= Goal of the exercise =
Return exactly those lines of the material that fall between the line with "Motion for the" and the final line, both included.

= Material for this task =
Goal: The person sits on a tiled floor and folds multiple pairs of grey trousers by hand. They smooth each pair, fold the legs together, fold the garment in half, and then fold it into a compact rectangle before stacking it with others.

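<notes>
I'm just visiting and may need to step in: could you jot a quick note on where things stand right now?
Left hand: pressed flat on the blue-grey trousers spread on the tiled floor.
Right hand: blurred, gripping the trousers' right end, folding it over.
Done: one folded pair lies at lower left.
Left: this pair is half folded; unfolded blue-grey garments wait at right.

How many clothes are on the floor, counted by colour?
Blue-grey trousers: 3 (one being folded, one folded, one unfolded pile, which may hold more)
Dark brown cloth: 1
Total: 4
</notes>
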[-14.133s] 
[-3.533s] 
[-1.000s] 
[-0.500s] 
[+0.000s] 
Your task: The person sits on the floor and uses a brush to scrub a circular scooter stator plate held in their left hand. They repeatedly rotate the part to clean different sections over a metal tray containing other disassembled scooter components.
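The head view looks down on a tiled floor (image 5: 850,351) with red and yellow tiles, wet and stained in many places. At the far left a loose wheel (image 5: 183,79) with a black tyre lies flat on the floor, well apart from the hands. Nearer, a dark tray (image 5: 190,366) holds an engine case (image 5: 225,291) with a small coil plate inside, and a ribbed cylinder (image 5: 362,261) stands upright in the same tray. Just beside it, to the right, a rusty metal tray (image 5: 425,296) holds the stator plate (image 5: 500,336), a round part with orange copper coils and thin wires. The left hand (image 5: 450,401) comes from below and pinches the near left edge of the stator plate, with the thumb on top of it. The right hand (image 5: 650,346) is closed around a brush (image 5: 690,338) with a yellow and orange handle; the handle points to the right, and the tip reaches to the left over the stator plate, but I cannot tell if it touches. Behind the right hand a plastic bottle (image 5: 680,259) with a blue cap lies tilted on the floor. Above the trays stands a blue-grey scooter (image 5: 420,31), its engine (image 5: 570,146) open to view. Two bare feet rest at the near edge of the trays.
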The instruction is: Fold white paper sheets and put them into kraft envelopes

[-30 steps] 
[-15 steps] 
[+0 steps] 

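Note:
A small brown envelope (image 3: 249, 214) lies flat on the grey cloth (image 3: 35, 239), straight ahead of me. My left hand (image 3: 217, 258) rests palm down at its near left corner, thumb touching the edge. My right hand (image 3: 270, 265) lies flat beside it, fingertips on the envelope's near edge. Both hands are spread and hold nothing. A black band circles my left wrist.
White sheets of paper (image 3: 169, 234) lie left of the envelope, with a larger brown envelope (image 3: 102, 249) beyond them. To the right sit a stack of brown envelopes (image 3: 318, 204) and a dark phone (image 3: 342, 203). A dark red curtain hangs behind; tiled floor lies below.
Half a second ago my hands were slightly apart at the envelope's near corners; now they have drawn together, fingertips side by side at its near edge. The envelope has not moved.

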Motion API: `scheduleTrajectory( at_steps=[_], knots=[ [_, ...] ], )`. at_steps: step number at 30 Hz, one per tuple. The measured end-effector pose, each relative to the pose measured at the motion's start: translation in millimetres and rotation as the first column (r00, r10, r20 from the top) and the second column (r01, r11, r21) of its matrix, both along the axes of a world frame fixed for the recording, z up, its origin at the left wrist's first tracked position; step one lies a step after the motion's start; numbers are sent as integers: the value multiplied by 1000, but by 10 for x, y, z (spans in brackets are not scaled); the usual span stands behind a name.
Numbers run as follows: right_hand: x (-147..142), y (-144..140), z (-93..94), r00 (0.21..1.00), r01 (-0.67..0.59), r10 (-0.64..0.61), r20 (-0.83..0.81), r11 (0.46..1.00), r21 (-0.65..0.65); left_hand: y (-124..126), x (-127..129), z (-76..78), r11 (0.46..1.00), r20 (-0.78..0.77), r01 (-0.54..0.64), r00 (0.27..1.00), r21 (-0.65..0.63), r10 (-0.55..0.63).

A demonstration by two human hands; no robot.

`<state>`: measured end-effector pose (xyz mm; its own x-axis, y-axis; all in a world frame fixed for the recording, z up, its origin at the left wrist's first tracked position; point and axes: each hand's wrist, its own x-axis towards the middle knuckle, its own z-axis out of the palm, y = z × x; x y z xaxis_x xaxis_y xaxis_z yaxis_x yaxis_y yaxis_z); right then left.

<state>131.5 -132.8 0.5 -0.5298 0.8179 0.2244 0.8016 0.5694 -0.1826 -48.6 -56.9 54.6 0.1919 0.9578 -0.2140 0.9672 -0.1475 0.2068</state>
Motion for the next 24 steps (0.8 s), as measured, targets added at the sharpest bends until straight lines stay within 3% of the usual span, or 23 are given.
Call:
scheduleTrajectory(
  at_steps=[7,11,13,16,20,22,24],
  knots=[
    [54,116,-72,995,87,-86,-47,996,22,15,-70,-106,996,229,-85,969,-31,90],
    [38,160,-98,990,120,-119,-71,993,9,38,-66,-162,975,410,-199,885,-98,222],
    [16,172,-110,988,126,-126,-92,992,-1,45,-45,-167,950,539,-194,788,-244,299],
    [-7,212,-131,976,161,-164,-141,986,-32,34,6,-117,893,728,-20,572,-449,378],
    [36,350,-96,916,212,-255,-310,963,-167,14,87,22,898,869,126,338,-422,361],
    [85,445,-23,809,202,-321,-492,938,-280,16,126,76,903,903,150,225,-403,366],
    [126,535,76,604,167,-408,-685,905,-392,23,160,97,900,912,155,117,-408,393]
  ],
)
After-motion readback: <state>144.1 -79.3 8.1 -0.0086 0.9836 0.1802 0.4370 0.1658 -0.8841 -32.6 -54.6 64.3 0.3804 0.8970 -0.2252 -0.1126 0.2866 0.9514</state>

= Exercise result =
Motion for the next 24 steps (0.8 s), as measured, targets added at the sharpest bends until straight lines stay within 3% of the usual span, or 23 are given.
Call:
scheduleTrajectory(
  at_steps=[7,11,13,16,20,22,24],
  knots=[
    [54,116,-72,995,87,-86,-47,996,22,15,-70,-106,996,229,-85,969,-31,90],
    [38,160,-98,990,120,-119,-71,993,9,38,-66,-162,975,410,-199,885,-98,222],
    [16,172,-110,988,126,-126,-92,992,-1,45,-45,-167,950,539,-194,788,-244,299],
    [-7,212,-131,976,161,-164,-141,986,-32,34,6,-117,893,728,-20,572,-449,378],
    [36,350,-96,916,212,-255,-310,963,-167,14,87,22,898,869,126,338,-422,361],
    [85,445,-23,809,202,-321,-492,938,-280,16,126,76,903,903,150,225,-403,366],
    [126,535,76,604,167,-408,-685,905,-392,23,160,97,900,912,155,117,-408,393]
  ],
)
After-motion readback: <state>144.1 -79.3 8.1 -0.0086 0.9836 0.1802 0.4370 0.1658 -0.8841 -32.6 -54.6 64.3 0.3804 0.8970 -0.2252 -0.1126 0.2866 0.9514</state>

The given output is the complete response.